Best Perfomances 2With the exception of movies about comic book heroes like Captain America and Spider-Man, as well as The Hunger Games, with its Katniss Everdeen, nearly every film—especially those in the holiday “prestige” season—was based on the life of a real person.

Audiences looking to encounter new characters and nonhistoric narratives had to tune in to premium cable television.

On the big screen, Eddie Redmayne was stunning as the genius physicist Stephen Hawking; Reese Witherspoon was courageous as Cheryl Strayed, who walked more than 1,000 miles along the Pacific Crest National Scenic Trail after her mother’s death; and Benedict Cumberbatch was riveting as the largely forgotten Alan Turing, the brilliant mathematician and cryptanalyst who helped end World War II and whose Turing machine was a precursor to the modern-day computer.

Real people were also brought vividly to life by Amy Adams (as the artist Margaret Keane, who created the Big Eyes paintings in the 1960s), Bradley Cooper (as Chris Kyle, the most accurate sniper in military history), and Steve Carell (as John E. du Pont, the American chemical-company heir who collected Olympic wrestlers and may have been insane).
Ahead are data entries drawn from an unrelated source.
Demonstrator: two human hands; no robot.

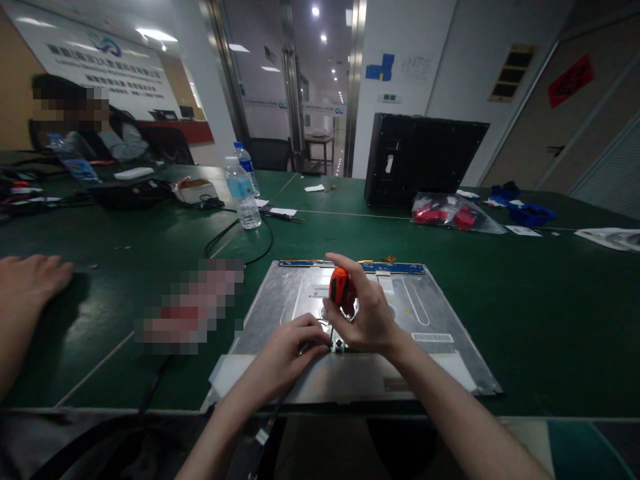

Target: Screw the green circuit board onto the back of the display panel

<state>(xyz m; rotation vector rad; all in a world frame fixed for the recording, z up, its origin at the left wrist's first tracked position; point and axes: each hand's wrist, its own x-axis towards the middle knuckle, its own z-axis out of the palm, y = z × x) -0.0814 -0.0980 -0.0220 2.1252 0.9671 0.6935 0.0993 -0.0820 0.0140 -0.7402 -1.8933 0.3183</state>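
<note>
My right hand (367, 310) is closed around the orange and black handle of a screwdriver (339, 285), held upright with its shaft pointing down. Its tip is near a small green part (340, 346) on the silver metal back of a flat display panel (430, 313). Resting low on the panel, my left hand (295, 343) has its fingers drawn together beside that small part. What they pinch, if anything, is hidden. A blue circuit strip (407, 268) runs along the panel's far edge. Below my left wrist hangs a dark cable with a pale connector (262, 437).
Another person's hand (37, 283) lies on the green table (540, 320) at left; a person (110, 133) sits beyond. Water bottles (243, 197) stand behind the panel. A black monitor-like casing (425, 160) and a bag of red parts (450, 213) are at the back right.
</note>
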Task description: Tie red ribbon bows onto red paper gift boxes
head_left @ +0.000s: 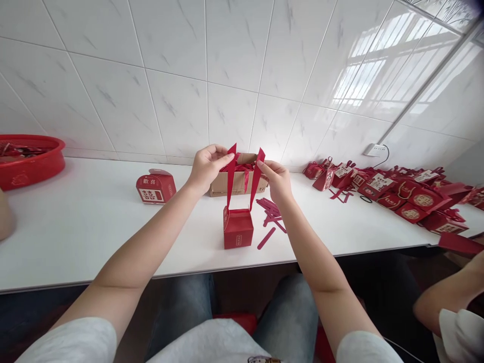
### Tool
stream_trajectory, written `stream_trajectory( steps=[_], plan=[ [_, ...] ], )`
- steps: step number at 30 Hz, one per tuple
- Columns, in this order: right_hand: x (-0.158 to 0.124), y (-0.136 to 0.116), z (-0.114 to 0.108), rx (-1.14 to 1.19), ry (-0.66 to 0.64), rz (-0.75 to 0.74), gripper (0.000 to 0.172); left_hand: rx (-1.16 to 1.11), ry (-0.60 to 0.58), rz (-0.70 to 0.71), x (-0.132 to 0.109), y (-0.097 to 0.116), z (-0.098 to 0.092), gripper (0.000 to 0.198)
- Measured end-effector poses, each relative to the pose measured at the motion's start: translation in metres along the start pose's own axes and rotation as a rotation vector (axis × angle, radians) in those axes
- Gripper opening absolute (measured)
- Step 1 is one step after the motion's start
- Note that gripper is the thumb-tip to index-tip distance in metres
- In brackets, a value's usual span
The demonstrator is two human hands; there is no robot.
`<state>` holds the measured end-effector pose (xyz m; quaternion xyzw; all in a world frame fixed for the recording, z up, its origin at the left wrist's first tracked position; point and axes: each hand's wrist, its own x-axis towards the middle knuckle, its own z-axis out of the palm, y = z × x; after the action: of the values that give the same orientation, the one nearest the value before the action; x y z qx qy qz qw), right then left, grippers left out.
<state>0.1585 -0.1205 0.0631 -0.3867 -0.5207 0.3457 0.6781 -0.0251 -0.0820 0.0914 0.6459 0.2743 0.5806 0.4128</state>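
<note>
A small red gift box [238, 231] stands upright on the white table in front of me. A red ribbon [231, 179] runs up from it, its two ends raised apart above the box. My left hand [210, 161] pinches one end between thumb and fingers. The other end is pinched by my right hand [278, 176]. Behind the ribbon sits an open cardboard box [230, 184] with more red ribbon in it. Several dark red strips [266, 238] lie to the right of the gift box.
Left of my hands stands another red gift box [156, 187]. A red plastic basket [34, 161] is at the far left. Many red boxes [412, 201] crowd the right side, near a power strip [376, 149]. Another person's arm [449, 287] shows at lower right.
</note>
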Motion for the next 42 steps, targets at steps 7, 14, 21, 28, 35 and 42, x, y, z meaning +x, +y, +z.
stream_trajectory(
  steps=[7, 14, 21, 28, 35, 42],
  plan=[
    [-0.003, -0.006, 0.004, 0.020, -0.007, -0.033, 0.022, 0.031, -0.029, 0.004, 0.000, 0.004, 0.003, 0.023],
    [-0.002, -0.008, 0.002, 0.029, -0.016, -0.011, 0.025, 0.003, -0.098, 0.019, 0.011, 0.002, 0.010, 0.028],
    [0.004, -0.003, 0.004, -0.076, -0.087, 0.013, 0.033, 0.060, -0.262, 0.006, 0.021, 0.001, 0.019, 0.033],
    [0.009, -0.008, 0.001, -0.149, -0.153, -0.031, 0.034, 0.183, -0.268, 0.020, 0.027, 0.011, 0.026, 0.023],
    [0.010, -0.014, -0.006, -0.102, -0.347, 0.010, 0.039, 0.294, -0.271, 0.099, 0.029, 0.012, 0.025, 0.020],
    [0.017, -0.013, -0.003, 0.041, -0.354, 0.235, 0.037, 0.484, -0.165, 0.311, 0.015, 0.013, 0.030, 0.027]
  ],
)
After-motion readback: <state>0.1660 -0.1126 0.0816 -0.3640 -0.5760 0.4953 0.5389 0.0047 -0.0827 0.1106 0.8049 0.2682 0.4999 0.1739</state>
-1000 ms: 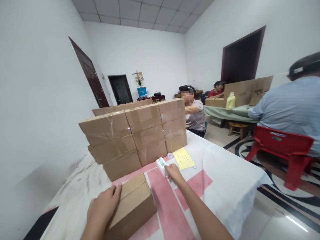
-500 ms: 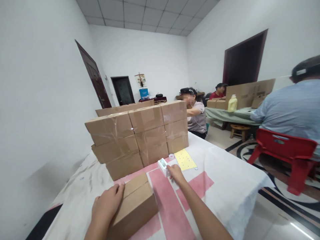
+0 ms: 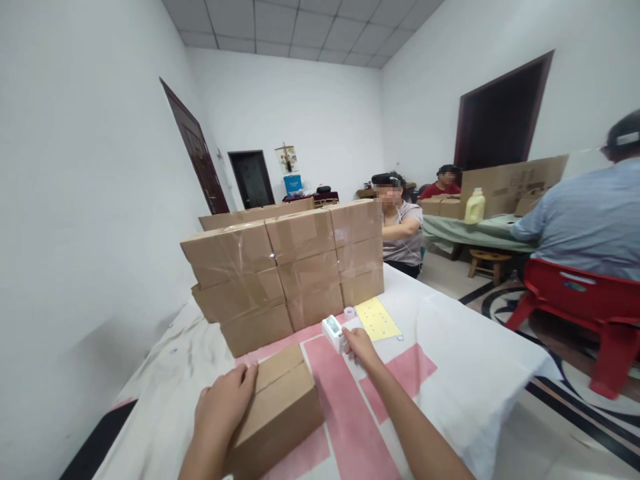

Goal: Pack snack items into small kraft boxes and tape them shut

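Observation:
My left hand (image 3: 225, 403) is curved over the left edge of a closed cardboard box (image 3: 283, 407), thumb and fingers against its top and side. A seam runs across the box's top. Between the thumb and fingers of my right hand (image 3: 361, 347) is a small white device with a screen-like window (image 3: 334, 328). It is low over the tablecloth or touching it; I cannot tell which. Just beyond it lies a small roll of clear tape (image 3: 349, 312). A yellow sheet with small blue marks (image 3: 379, 319) lies to the right of the tape.
A wall of stacked, taped cardboard boxes (image 3: 305, 280) stands across the table behind my hands. The white tablecloth (image 3: 450, 340) has pink patches. A person (image 3: 403, 230) sits past the stack. At right are another person (image 3: 595, 213), a red chair (image 3: 575, 293) and a yellow jug (image 3: 475, 206).
The whole scene has shifted slightly to the right in the picture as my head turned a little left. Both hands keep their places on the box and the white device.

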The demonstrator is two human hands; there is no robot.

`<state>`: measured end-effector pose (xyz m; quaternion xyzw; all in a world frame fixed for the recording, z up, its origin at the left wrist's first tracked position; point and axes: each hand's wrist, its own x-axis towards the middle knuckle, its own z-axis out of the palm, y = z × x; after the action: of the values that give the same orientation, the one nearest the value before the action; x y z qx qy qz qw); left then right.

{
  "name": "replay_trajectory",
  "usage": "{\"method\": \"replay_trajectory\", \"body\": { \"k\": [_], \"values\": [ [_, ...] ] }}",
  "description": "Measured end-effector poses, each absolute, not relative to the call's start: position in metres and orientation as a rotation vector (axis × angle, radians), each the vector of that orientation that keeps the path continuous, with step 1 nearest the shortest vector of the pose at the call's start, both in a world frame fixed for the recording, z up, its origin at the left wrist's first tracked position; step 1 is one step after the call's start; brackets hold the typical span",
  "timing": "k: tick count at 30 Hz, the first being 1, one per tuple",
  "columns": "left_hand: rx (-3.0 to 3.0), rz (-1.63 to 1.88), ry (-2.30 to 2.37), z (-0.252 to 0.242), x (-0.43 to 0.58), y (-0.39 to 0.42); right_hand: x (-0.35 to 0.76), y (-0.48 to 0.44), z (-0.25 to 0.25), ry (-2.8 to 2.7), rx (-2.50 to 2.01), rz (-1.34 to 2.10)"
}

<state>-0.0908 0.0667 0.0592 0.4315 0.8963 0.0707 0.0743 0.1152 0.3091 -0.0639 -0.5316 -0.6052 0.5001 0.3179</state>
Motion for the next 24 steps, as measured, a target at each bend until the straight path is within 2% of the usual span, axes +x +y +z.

The list of last year’s epic male roles goes on: David Oyelowo as Martin Luther King Jr.; Timothy Spall as J.M.W. Turner, the English landscape painter. Even Boyhood, the fascinating film made over a period of 12 years that traces the life of a child from age 6 to 18, has the feel of an artistic reality show—the power of the work is in its docudrama veracity.

There were, of course, some notable exceptions to the maelstrom of characterizations straight out of the history books. In Birdman, Michael Keaton appeared as a version of himself—a once successful actor who played a caped crusader—and he, Edward Norton, and Emma Stone all shine in this backstage drama about the complex connection between ego, ambition, and creativity. Miles Teller and J.K. Simmons are locked in a different version of that emotional battle in Whiplash, about an aspiring jazz drummer and his sadistic teacher. Like Birdman, Whiplash has a larger message about the search for excellence and its cost. And, in A Most Violent Year, Oscar Isaac embodies a new version of the immigrant story. As a self-made businessman out to achieve the American Dream of wealth and status, he attempts to be civilized and to keep his violent tendencies in check. That proves to be nearly impossible.